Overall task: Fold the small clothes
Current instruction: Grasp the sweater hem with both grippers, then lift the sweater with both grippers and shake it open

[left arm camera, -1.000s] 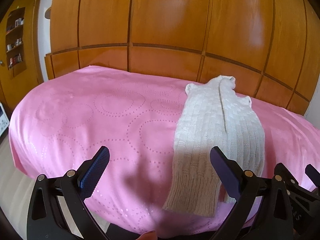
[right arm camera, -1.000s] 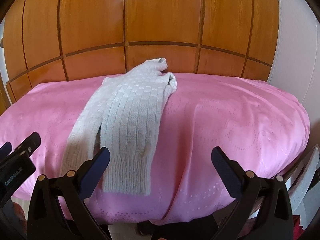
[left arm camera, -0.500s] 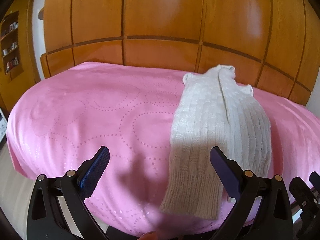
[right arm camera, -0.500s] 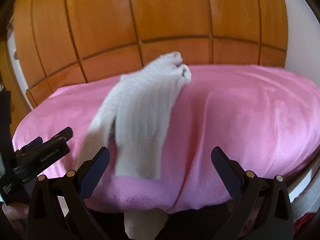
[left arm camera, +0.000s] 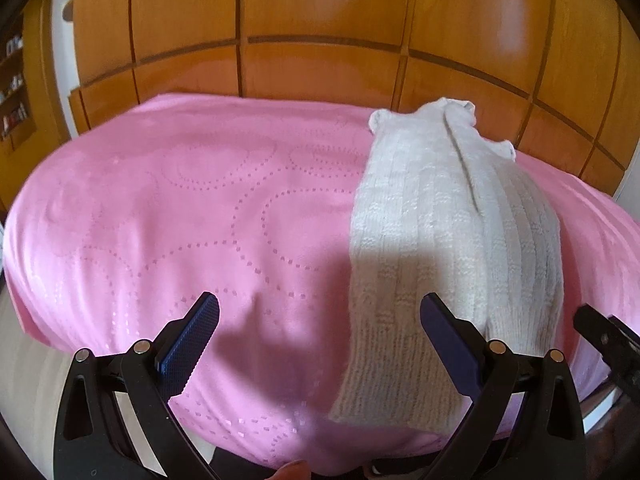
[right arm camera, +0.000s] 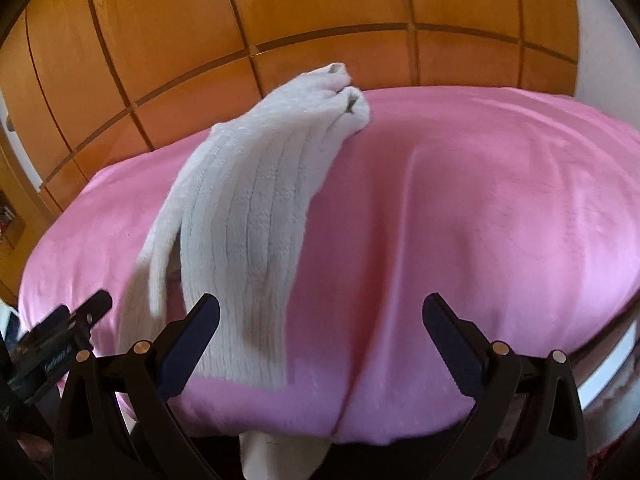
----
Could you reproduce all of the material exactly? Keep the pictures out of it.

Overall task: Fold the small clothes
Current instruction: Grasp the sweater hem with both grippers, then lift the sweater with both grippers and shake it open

[left arm camera, -1.000s] 
[right arm camera, -1.000s] 
[left arm camera, -0.500s] 
[right arm camera, -0.500s] 
[left arm camera, +0.000s] 
[right arm camera, +0.000s] 

The response to this exercise is finished.